In the scientific literature you will find statements like this. “The MJO is a mode of natural variability in the tropical climate system characterized by planetary spatial scale, intraseasonal (30-60 day) time scale, and eastward propagation.” Translating that into English one bit at a time:

“A mode of natural variability” has two parts, “mode of variability” and “natural”. “Natural” means “not caused by humans”. The MJO would be there in the absence of human perturbations to the climate. It is not a result of global warming (though it is quite possible that some of its properties will change as the climate warms). “Mode of variability” means that it is a tendency for some aspects of the climate to change in a particular ways. The changes are generally back and forth between two states, rather than permanent. In this case the aspects that change most dramatically include rain, clouds, and wind.

“In the tropical climate system” means that the MJO occurs primarily in the tropics; “climate system” means in this context that both the atmosphere and ocean are involved (although for the MJO we believe that the most important action is in the atmosphere, while the ocean mainly responds to that).

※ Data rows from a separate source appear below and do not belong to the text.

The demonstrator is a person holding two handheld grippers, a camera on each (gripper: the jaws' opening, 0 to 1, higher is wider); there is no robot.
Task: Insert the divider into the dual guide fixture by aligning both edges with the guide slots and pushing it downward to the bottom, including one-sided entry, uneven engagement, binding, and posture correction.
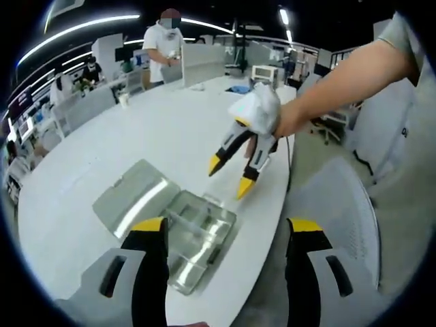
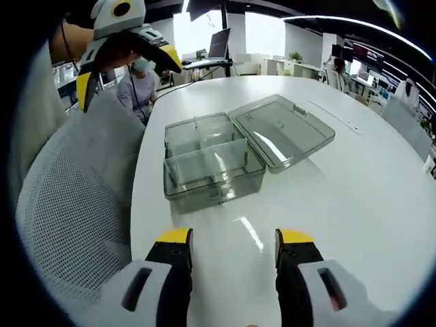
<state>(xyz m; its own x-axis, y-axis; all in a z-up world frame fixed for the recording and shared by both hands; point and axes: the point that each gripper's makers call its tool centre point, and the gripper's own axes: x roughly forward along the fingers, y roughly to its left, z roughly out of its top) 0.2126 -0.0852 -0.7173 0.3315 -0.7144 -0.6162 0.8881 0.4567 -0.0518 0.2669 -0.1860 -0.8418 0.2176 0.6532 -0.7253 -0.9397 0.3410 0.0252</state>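
Observation:
A clear plastic box point(image 2: 212, 178) sits near the edge of the white table point(image 2: 327, 204), with its hinged lid point(image 2: 283, 129) lying open beside it. A clear divider point(image 2: 208, 150) stands across the inside of the box. My right gripper point(image 2: 235, 238) is open and holds nothing, a short way in front of the box. In the left gripper view the box point(image 1: 201, 235) lies just ahead of my open left gripper point(image 1: 226, 228). There the right gripper point(image 1: 230, 176) hangs open above the box's far side, held by a hand. The left gripper point(image 2: 127, 73) is raised off the table.
A white mesh chair point(image 2: 75, 204) stands against the table's edge by the box. A person point(image 1: 163, 44) stands at the table's far end and another sits point(image 2: 139, 85) behind the chair. More desks and chairs point(image 1: 334, 122) fill the room.

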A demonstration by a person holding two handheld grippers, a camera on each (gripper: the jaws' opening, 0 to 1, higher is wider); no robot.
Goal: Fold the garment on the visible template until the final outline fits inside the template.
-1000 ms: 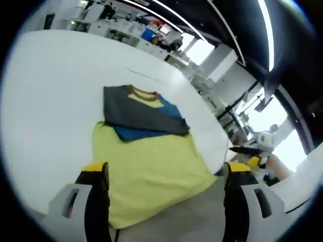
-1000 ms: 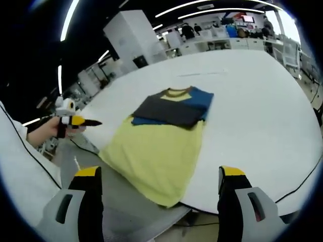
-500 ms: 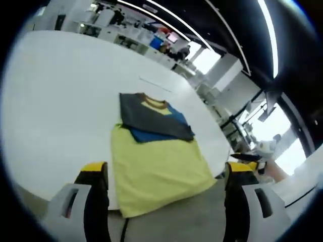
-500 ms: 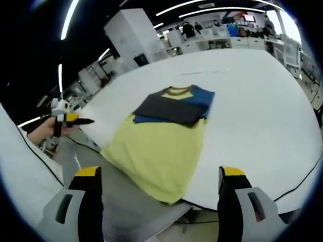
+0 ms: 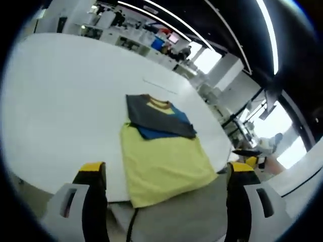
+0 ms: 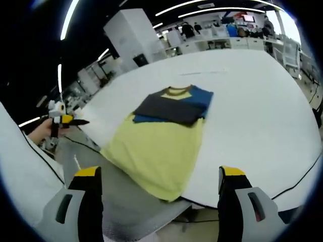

“Planetary spatial scale” means that if a given state of the MJO (i.e., rainy or dry, or in jargon, “active” or “suppressed”) is in place somewhere, the same state tends to be in place everywhere around there for a long distance. “Long” here means at least thousands of km. Really the term “planetary spatial scale” means “not many times smaller than the circumference of the earth”. The circumference of the earth at the equator is 40,000 km, so planetary scale means maybe at least 5,000-10,000 km.

“Intraseasonal (30-60 day) time scale” means that 30-60 days is the typical “period”, or time it takes for a given state of the MJO (rainy or dry) to repeat itself after having first switched to the other state. The time to switch from one state to the other would then be half that period. The range 30-60 days, rather than just a single number, indicates that the switching back in forth is not that regular. In mathematical terms we would say the MJO is not truly “periodic”, but only “quasi-periodic”. (This is typical of nearly all natural climate and weather fluctuations, and is what makes them difficult to predict far in advance; truly periodic fluctuations are the diurnal cycle (day-night) and the seasonal cycle, both of which are easy to predict because their periods are known exactly and never change.) The word “intraseasonal” refers to the fact that 30-60 days is a little shorter than a season (especially in tropical regions where one might say there are really only two seasons in a year) so that within a given season there is time for a few MJO cycles.

“Eastward propagation” means that if a rainy MJO phase is happening somewhere, it will happen a little later in places east of there. In particular, MJO events tend to start in the Indian ocean and move across Indonesia to the western Pacific. The speed at which they move is around 5 meters per second. After reaching the western Pacific, MJO events continue moving eastward, into the eastern Pacific, then across the Americas into the Atlantic; but in those parts of the world the change in the weather that accompanies the MJO is often not as strong as it was over the Indian and western Pacific oceans.